Da un recente sondaggio dell'"Unione Artigiani" è emerso che per i giovani l'artigianato è un “oggetto misterioso”. Nura Crea è un'artigiana o un'artista?
Nura non si presta facilmente alle etichette. Oggi definirsi è un po' come infilarsi in una categoria con muri alti come palazzi. Io vedo gli artigiani come qualcosa di grande, vecchio stampo, che non hanno bisogno di andare a cercare le persone perchè sono le persone ad avere bisogno della loro maestria. La definizione di artista invece si tira dietro sempre tante critiche e dubbi sul suo vero significato, sul valore della parola, le categorie interessate. Poi ci sono i creativi, i makers etc. Insomma, diciamo che Nura è Nura e alle definizioni ci pensiamo domani!
Negli ultimi anni, colpa della crisi, molti ragazzi sardi scelgono di andare fuori dalla nostra terra per studiare o lavorare perché "qui non c'è niente".Tu sei un esempio positivo, hai avuto delle esperienze nel Nord Europa e sei ritornata nella nostra terra per coltivare la tua passione. Cosa consiglieresti a tutti quei ragazzi che non vedono un futuro nella nostra isola?
Non mi stancherò mai di dire che il vero problema non sono i giovani che partono, ma tutti quelli che restano qui a lamentarsi e non fanno niente per cambiare le cose che non vanno bene. La Sardegna ha bisogno di noi, ovunque siamo. Ho conosciuto donne meravigliose che da un altro continente si impegnano per la divulgazione delle nostre tradizioni, a parer mio più di quanto non faccia chi ha il dovere e il potere di farlo qui nell'Isola, e durante la mia permanenza all'estero ho cercato di fare altrettanto.
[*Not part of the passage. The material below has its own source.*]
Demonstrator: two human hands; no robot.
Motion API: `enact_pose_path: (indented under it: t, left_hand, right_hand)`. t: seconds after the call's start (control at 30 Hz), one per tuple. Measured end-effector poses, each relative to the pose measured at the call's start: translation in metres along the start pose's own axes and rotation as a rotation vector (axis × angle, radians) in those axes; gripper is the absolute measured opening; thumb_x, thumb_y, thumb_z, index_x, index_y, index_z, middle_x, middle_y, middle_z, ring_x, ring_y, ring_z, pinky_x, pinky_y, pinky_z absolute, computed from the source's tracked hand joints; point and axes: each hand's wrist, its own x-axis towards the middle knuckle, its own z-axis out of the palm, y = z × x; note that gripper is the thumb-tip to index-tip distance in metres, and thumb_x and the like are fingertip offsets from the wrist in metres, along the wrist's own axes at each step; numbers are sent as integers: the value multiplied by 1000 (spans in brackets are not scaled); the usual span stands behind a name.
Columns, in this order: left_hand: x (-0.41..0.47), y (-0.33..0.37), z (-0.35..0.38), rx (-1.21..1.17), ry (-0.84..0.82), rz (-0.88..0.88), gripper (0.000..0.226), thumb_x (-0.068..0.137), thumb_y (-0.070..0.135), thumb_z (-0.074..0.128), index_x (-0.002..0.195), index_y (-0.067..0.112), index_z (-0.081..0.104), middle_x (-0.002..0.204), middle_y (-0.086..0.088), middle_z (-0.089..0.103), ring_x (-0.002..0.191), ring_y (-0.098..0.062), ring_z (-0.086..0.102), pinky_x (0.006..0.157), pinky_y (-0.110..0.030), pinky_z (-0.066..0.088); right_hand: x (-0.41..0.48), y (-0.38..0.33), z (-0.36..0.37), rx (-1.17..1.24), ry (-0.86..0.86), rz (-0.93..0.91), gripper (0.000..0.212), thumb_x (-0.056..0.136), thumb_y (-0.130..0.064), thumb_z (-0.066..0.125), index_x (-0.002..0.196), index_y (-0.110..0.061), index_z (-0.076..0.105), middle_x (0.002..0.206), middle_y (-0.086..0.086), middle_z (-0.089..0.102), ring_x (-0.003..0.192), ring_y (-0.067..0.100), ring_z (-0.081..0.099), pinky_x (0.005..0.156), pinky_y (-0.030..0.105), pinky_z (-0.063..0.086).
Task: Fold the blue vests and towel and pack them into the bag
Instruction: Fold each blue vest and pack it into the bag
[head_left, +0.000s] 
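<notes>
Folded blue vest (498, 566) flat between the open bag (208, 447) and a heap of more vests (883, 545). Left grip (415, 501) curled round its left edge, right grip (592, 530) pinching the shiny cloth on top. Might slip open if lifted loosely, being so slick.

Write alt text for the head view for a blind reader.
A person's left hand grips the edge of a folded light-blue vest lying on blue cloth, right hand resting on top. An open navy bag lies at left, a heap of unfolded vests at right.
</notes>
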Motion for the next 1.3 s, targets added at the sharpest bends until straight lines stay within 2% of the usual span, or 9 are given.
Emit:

Riuscire a stare in Sardegna oggi non è l'unica strada, ma è una fortuna e dovremmo essere tutti grati, proprio perchè molte persone sono costrette a partire per sopravvivere o perchè hanno studiato per anni e vorrebbero giustamente trovare un'occupazione nel proprio settore. Questo è il vero dramma: essere costretti. Partire in se non è un problema, viaggiare significa arricchirsi, vedere come vanno le cose fuori dall'isola, capire cosa potremmo migliorare e soprattutto sentirne la mancanza. Se ogni giovane sardo avesse come chiusura del proprio percorso di studi una permanenza di almeno un anno all'estero probabilmente molti tornerebbero qui carichi di nuove idee e voglia di cambiare le cose e infatti spesso è così. Facciamo rete anche all'estero, stiamo uniti nell'unico obbiettivo comune: cambiare le cose. Cambiare noi stessi. Riprenderci i nostri diritti, smetterla di accettare qualsiasi cosa, reagire. Chi dice che "qui non c'e' niente" è una persona poco attenta o una persona molto arida che non riesce a vedere ciò che lo circonda. Bisognerebbe invece avere il coraggio di urlare a gran voce che finchè il nostro patrimonio verrà tenuto sottochiave da altri, moltissimi giovani sardi talentuosi se ne andranno altrove dove troveranno persone capaci di riconoscere le loro competenze e non saranno costretti a dover lavare i piatti con in tasca una laurea e tante idee.